Archive scientist curation use cases for the WSA

Nigel Hambly Wide Field Astronomy Unit (WFAU), Institute for Astronomy, University of Edinburgh

Revision date: March 13, 2003

For the purposes of progressing database design in the WSA project, this document describes a set of `curation use cases'. The idea is to examine the WSA Science Requirements Document and Usages of the WFCAM Science Archive to define the required curation procedures, and hence to broadly outline the data entities in the WSA and their upkeep. In this context, `curation' refers to the process of transfering and ingesting WFCAM data, generation of new data products from the standard pipeline data products, and management of those data products in the Science Archive.

The curation use cases are split into four broad categories, both for reasons of clarity and because requirements on various timescales give rise to distinct tasks:

Daily curation use cases
Periodic (weekly/monthly) curation use cases
Occasional curation use cases
Release time curation use cases

Also, the idea is to spread curation tasks in time as much as possible so as to spread the processing load on catalogue servers.

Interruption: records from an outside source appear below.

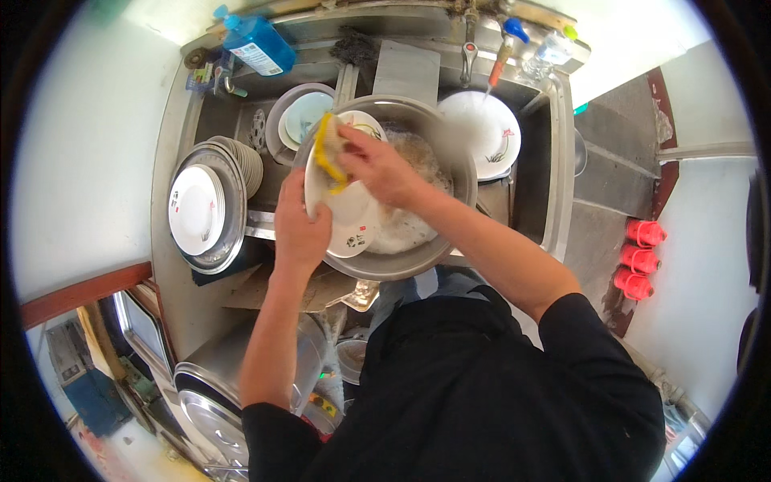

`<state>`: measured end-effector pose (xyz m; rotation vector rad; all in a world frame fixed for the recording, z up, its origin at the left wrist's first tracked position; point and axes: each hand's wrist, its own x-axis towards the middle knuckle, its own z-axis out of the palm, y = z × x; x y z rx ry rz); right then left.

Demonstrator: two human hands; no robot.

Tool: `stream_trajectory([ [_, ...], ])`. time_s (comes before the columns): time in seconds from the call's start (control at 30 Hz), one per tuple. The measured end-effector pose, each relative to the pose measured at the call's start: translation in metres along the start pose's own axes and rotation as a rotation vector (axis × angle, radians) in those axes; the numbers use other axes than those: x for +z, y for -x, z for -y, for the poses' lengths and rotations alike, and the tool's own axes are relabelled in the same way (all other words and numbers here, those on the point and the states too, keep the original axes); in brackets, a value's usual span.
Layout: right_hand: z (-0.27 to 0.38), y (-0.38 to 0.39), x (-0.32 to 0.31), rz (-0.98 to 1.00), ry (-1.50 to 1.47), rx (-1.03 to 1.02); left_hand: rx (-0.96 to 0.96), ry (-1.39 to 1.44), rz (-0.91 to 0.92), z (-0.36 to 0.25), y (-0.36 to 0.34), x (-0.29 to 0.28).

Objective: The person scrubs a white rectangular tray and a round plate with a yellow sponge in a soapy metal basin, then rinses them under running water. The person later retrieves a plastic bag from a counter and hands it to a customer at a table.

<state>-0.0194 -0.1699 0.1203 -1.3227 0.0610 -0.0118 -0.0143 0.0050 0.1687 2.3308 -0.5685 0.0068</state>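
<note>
My left hand (302,229) grips the near left edge of a white plate (350,210) with small printed marks, tilted over a large grey metal basin (458,234). In my right hand (381,167) is a yellow sponge (324,154), pressed at the upper left of the plate; its fingers are curled round the sponge. Foamy water (411,227) fills part of the basin, and another white plate (363,122) shows behind the sponge at the basin's far side. How far my left fingers reach beneath the plate is hidden.
Left of the basin, white plates (195,210) are stacked on a metal tray (228,243). Bowls (308,112) sit in the left sink. Water runs from a tap (504,55) onto a large white plate (491,138) at right. A blue soap bottle (262,46) stands far left.
</note>
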Motion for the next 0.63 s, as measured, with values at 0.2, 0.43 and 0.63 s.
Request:
stream_trajectory([
  [0.2,0.012,-0.013,-0.022,0.023,0.443,-0.154,0.075,-0.07,-0.013,-0.005,0.013,0.026],
  [0.43,0.011,-0.023,-0.027,0.114,0.68,-0.308,-0.05,-0.051,0.068,-0.007,0.022,0.027],
  [0.63,-0.04,-0.054,-0.068,0.094,0.087,0.246,-0.154,-0.005,0.077,0.009,0.036,0.025],
])
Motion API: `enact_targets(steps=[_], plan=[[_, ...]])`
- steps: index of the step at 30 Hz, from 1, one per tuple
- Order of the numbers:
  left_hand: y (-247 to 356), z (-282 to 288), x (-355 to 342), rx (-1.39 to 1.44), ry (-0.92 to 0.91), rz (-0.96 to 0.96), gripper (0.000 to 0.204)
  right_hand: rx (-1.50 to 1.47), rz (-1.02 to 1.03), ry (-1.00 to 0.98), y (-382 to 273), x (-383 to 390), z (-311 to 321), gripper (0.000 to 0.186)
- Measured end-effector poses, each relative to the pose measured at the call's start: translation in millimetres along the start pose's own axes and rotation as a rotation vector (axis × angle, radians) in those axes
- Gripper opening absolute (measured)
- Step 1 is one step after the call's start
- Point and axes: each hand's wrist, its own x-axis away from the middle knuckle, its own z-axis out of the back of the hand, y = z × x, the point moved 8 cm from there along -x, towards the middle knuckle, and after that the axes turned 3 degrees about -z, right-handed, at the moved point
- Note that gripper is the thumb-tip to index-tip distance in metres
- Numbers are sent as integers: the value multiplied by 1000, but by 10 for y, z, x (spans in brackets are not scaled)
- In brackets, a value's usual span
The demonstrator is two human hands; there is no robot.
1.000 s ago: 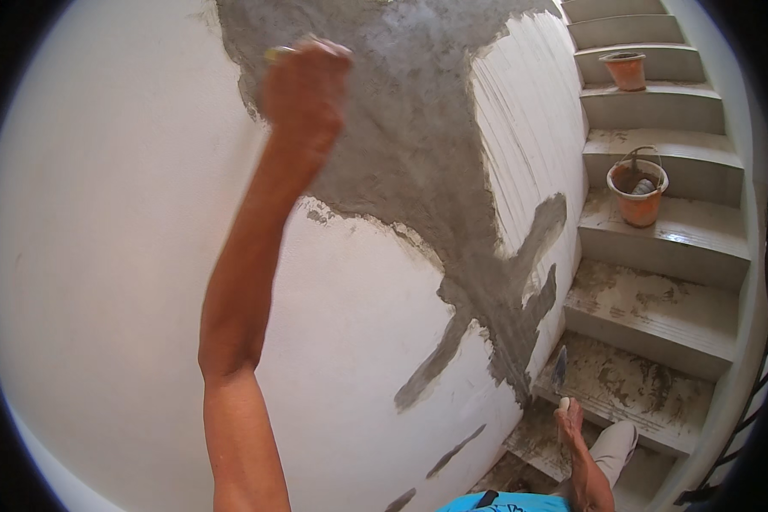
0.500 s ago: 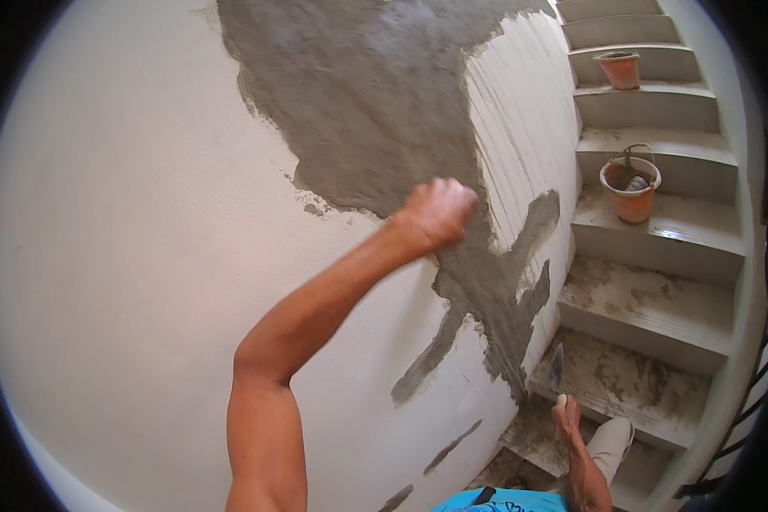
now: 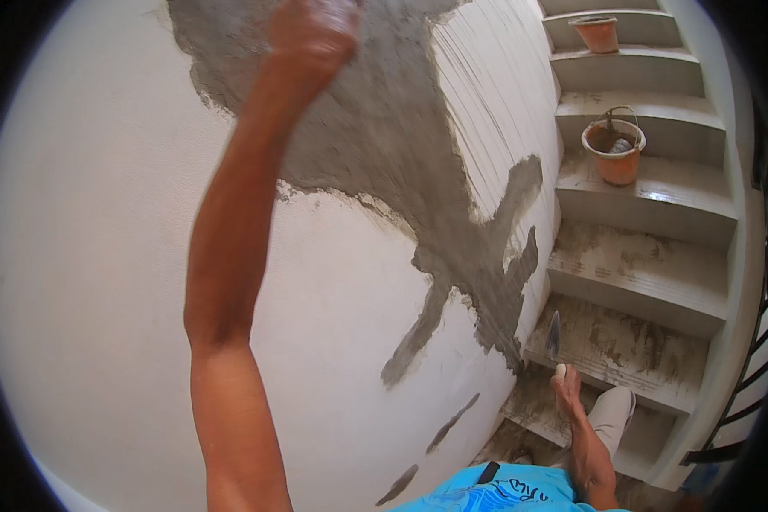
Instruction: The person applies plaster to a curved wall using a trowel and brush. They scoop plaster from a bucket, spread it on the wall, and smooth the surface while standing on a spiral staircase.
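Note:
My left hand [image 3: 316, 30] is raised high against the wall, closed and smeared by motion. Whatever its fingers hold, if anything, is hidden behind the knuckles. It lies over a broad patch of wet grey mortar [image 3: 384, 136] on the white wall [image 3: 102, 256]. Low at the right, my right hand [image 3: 566, 386] grips a small pointed trowel [image 3: 555, 334] by its pale handle, blade up, over the stairs. The mortar patch narrows downward into several ragged streaks near the steps.
A curved staircase [image 3: 640, 264] with mortar-stained treads climbs at the right. An orange bucket [image 3: 614, 162] with grey stuff and a tool inside stands on one step. Another orange bucket [image 3: 599, 36] stands higher. A black railing [image 3: 747, 384] runs along the far right.
My left hand has swept up and to the left across the mortar patch. The right hand still holds the trowel in nearly the same place. The view has shifted slightly.

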Motion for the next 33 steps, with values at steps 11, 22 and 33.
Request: enact_targets(steps=[11,22,33], plan=[[3065,-1157,1511,335,-553,-139,8,67,44,7,-82,125,77,35],[2564,-1463,2095,551,-759,124,13,61,-37,32,77,109,167,35],[1118,-459,2052,687,-339,730,15,58,35,8,69,97,45,41]])
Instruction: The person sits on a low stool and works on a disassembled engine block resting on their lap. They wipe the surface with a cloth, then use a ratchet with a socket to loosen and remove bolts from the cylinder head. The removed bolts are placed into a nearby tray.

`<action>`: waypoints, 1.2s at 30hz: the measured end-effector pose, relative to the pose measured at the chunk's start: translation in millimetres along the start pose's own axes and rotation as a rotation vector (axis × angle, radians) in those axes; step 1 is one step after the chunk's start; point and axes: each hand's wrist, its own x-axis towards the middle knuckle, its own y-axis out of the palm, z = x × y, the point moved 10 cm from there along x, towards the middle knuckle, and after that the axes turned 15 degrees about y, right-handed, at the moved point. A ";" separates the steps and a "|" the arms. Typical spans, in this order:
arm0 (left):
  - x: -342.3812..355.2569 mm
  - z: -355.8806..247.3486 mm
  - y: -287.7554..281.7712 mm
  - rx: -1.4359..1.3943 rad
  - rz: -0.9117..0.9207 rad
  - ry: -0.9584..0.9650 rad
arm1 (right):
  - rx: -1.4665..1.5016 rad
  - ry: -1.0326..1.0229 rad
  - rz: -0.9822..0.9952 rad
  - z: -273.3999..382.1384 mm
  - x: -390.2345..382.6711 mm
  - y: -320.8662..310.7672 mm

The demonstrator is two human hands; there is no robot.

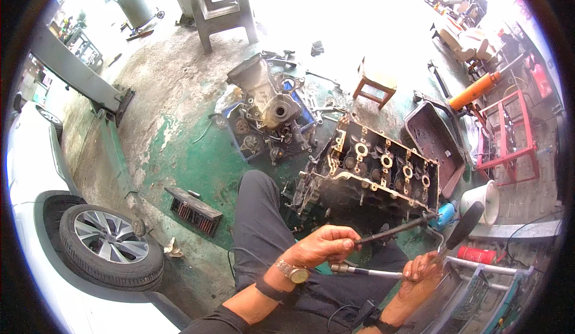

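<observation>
My left hand, a watch on its wrist, is closed on one end of a long dark bar. The bar slants up to the right, toward the near edge of the engine block. Lower right, my right hand is wrapped round a socket wrench with a cranked shape, whose black grip points up. Its bright shaft runs left across my lap and ends in a socket below my left hand. Beyond both hands stands the oily engine block with its top uncovered.
More engine parts lie in a blue crate ahead. A small wooden stool, a dark drain tray and a white bucket stand farther right. On the left are a toolbox-like case and a white car's wheel.
</observation>
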 end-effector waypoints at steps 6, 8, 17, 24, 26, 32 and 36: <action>4.8 -83.8 -59.5 0.145 -0.170 0.189 | 0.000 0.027 -0.050 -8.0 4.3 -19.5; 1.9 -118.2 -85.9 0.200 -0.235 0.237 | 0.026 0.023 -0.110 -11.0 3.7 -31.6; -38.5 -229.1 -237.9 0.338 -0.529 0.365 | 0.099 0.121 -0.165 -27.6 18.0 -73.9; -40.1 -234.0 -349.3 0.371 -0.664 0.289 | 0.206 0.200 -0.147 -46.9 48.0 -70.1; -30.9 -229.3 -372.6 0.372 -0.677 0.253 | 0.212 0.203 -0.118 -50.3 58.7 -63.5; 5.7 -207.2 -425.3 0.459 -0.687 0.096 | 0.209 0.228 -0.234 -60.8 72.7 -68.0; 28.0 -184.3 -453.0 0.509 -0.702 -0.011 | 0.191 0.259 -0.254 -66.8 78.7 -74.3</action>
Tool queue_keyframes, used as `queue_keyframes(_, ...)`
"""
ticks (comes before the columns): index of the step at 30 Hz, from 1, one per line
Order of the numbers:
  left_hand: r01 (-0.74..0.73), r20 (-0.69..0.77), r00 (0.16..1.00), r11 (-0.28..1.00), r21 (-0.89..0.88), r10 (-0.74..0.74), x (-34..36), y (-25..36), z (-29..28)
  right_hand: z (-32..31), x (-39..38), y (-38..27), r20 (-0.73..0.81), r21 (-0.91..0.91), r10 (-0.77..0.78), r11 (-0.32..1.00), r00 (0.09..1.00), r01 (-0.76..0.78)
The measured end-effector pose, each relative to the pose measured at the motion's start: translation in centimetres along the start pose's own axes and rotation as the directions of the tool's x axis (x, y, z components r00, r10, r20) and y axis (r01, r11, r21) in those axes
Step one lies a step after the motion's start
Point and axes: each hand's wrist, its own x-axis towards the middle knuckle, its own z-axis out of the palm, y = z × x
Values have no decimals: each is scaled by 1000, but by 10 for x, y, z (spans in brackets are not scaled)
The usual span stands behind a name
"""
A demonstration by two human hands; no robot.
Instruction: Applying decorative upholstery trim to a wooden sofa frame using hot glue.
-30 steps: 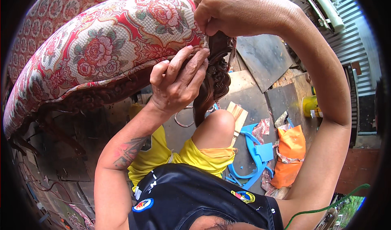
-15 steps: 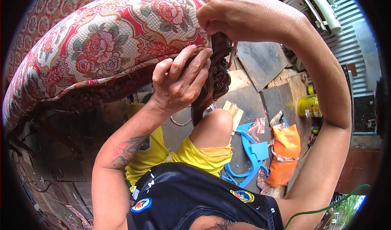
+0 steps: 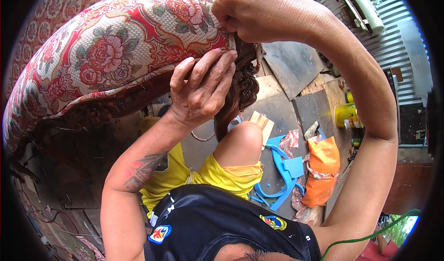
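A curved, padded seat (image 3: 104, 52) covered in red and cream floral upholstery fabric fills the upper left of the head view. Dark carved wood (image 3: 245, 83) shows along its lower side and right end. My left hand (image 3: 201, 87) rests with bent, slightly spread fingers on the fabric's lower edge, where it meets the wood; its fingertips press near the right corner. Just above, my right hand (image 3: 249, 13) is closed in a fist against the fabric's right edge. Its fingertips are tucked out of sight, so what they pinch is hidden.
Blue cut pieces (image 3: 286, 168) and an orange bundle (image 3: 321, 168) lie on the floor at the right, beside fabric scraps. A yellow can (image 3: 347, 116) stands farther right. Corrugated metal (image 3: 404, 52) lines the far right. A green cord (image 3: 370, 235) crosses the lower right.
Both hands and the seat appear slightly farther left and up in the view. My left fingers stay at the edge, and my right fist remains closed beside the corner.
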Motion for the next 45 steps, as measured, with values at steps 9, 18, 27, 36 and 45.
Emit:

Because various survey data have various proprietory periods, it will be necessary to curate various databases having different access restrictions. We propose to curate online UKIDSS, open time and `world' (ie. unrestricted access) databases, as well as incremental, offline versions of the same.

A database entity (table) will be required that keeps track of which curation tasks have been applied at any given time and to any given programme dataset.

Daily curation use cases

The following tasks occur on a daily basis. Pipeline processing will take place on a night-by-night basis and daily transfer and ingest is necessary to keep up with the end-to-end system data rate:

CU1: Obtain science data from CASU.

Pipeline processed data will be transfered from the pipeline processing centre (CASU) via the internet. This use case consists of

transfering data
verfication of transfered data - ensure integrity of data files obtained
log transfer - keep track of which data have been transfered and at what time

Logged information from all curation tasks must be held in the database so that it is queryable by users. These logs will take the form of separate tables of data, or in this case, logged information held with the image metadata.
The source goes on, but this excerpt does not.